### EXERCISE AIM
Please give back word for word the lines below, from the first one through the one with "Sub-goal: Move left".

### MATERIALS PROVIDED

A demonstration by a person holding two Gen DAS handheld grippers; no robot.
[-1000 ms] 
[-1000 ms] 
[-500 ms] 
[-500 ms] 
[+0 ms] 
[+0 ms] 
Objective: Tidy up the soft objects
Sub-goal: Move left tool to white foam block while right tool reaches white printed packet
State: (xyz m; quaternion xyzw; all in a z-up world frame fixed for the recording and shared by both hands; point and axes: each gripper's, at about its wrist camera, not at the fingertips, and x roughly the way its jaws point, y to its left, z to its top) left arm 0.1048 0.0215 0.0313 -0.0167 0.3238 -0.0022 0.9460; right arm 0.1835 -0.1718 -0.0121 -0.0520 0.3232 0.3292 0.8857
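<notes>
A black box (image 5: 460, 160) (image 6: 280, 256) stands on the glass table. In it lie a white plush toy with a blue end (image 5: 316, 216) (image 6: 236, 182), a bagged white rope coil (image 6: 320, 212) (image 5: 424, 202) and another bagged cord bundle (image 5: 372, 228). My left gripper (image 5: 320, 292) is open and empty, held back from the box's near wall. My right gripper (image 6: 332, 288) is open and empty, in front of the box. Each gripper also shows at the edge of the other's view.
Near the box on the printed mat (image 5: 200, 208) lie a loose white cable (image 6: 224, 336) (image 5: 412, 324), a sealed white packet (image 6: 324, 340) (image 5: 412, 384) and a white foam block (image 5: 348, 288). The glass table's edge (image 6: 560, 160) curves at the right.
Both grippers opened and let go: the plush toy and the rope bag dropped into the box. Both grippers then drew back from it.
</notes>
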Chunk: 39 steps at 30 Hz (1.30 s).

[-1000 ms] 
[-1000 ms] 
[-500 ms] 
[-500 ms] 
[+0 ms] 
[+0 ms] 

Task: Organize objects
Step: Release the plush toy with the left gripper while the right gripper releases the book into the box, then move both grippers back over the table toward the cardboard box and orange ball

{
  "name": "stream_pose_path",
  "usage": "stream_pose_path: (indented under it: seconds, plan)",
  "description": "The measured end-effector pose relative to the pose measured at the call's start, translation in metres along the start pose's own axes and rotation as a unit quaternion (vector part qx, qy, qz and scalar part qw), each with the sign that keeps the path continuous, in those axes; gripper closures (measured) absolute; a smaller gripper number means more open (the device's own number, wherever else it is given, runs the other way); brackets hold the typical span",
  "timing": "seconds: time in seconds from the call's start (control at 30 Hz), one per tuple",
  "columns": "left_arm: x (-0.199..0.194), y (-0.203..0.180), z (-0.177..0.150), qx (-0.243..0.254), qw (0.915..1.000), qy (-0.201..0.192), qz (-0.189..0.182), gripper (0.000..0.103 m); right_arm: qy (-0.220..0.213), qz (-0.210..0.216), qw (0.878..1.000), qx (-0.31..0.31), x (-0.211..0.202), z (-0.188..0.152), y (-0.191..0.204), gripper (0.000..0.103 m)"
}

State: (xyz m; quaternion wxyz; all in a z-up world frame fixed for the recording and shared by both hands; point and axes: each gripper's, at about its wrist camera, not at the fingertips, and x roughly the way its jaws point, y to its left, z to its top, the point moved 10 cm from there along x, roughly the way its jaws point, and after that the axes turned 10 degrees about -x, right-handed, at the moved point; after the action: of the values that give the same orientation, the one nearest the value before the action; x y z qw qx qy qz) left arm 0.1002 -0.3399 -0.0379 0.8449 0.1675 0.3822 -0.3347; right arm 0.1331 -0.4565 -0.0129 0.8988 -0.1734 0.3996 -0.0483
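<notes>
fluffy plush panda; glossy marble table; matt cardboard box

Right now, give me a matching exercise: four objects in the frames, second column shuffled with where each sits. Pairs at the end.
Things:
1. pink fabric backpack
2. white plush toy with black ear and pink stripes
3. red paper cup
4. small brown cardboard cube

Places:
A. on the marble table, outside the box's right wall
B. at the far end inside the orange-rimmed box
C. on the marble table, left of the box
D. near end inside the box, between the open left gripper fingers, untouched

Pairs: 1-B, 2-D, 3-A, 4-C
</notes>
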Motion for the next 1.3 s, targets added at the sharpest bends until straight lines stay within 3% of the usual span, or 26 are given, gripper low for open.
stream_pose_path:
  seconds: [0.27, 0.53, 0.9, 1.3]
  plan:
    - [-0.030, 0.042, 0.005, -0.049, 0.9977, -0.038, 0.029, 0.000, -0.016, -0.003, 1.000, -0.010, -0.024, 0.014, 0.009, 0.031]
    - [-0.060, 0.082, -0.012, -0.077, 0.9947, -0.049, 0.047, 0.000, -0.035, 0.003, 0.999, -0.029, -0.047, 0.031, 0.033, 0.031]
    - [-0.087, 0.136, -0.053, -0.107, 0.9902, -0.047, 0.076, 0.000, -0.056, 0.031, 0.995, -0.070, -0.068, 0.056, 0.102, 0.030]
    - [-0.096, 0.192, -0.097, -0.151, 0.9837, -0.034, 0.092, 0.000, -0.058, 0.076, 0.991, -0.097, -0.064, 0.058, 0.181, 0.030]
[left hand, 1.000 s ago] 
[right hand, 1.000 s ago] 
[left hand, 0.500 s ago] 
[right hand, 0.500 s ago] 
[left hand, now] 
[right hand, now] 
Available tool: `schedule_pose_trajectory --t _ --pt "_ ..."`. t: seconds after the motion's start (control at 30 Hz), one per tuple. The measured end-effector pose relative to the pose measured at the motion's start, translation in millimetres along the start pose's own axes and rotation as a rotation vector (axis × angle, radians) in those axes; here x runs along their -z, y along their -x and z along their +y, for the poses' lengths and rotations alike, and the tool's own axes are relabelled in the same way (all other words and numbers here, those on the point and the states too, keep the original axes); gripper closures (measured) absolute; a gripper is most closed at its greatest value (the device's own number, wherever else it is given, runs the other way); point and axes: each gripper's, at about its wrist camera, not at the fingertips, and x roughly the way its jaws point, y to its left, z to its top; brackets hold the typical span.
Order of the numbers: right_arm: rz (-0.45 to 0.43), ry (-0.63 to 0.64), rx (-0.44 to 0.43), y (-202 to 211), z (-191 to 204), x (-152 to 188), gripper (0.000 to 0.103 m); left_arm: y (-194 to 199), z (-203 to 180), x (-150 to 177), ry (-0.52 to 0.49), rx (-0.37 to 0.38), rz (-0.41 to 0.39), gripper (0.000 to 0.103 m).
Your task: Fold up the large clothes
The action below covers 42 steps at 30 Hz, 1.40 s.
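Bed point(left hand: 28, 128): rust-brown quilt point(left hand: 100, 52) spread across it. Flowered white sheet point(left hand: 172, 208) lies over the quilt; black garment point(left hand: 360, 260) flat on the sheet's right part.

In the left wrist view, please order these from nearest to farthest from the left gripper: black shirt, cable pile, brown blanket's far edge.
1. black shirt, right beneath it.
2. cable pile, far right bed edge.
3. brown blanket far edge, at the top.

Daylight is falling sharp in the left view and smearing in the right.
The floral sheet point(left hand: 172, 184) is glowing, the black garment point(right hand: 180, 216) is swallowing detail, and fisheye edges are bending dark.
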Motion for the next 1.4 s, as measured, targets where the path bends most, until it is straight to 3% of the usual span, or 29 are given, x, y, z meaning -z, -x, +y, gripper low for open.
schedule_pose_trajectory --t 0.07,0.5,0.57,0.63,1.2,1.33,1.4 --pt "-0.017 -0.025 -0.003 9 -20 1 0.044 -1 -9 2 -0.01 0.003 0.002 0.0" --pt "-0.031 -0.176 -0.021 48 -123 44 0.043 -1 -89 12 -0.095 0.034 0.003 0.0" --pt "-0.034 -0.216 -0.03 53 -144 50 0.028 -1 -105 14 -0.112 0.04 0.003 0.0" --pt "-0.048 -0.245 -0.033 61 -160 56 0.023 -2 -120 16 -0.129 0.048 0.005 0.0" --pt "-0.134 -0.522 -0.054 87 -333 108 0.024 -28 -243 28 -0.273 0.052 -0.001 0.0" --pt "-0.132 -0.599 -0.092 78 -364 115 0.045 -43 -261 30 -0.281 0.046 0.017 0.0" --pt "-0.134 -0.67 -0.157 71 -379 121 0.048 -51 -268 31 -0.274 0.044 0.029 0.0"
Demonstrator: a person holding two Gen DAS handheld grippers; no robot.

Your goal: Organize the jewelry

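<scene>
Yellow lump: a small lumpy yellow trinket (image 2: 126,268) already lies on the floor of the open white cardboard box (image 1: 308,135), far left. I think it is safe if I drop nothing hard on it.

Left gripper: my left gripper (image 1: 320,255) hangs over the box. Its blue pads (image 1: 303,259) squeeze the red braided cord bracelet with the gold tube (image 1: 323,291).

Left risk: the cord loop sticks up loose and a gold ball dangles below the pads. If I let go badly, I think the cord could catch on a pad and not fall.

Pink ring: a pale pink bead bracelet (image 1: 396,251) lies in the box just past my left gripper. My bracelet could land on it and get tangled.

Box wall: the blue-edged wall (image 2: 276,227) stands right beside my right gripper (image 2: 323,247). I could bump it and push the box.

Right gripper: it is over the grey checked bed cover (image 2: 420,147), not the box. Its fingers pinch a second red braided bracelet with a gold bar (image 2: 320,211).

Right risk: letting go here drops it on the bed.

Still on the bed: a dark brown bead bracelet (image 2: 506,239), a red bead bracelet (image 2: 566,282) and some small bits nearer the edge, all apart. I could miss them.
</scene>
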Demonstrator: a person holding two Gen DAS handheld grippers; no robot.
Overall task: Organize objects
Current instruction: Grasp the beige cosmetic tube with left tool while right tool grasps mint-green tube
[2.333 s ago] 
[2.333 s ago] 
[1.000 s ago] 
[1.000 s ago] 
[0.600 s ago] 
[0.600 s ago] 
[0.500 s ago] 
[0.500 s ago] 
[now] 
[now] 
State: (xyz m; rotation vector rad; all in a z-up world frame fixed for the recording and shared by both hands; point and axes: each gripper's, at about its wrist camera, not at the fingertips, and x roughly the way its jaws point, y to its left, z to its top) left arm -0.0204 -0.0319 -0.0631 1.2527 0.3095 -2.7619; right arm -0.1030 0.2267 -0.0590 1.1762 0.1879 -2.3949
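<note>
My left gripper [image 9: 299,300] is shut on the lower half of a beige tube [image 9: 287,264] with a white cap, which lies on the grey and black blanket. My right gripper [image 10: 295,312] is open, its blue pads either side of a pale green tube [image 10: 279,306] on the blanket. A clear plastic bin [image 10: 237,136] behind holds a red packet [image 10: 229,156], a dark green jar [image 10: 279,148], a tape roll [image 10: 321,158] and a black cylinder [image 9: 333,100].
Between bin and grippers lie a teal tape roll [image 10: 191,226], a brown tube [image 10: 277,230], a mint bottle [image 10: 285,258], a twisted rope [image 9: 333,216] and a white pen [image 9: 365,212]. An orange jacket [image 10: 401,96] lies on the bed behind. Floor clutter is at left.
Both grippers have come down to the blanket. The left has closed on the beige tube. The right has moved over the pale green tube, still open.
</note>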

### ANSWER SECTION
A demonstration by a person holding two Gen DAS handheld grippers; no robot.
[-1000 ms] 
[-1000 ms] 
[-500 ms] 
[-500 ms] 
[+0 ms] 
[+0 ms] 
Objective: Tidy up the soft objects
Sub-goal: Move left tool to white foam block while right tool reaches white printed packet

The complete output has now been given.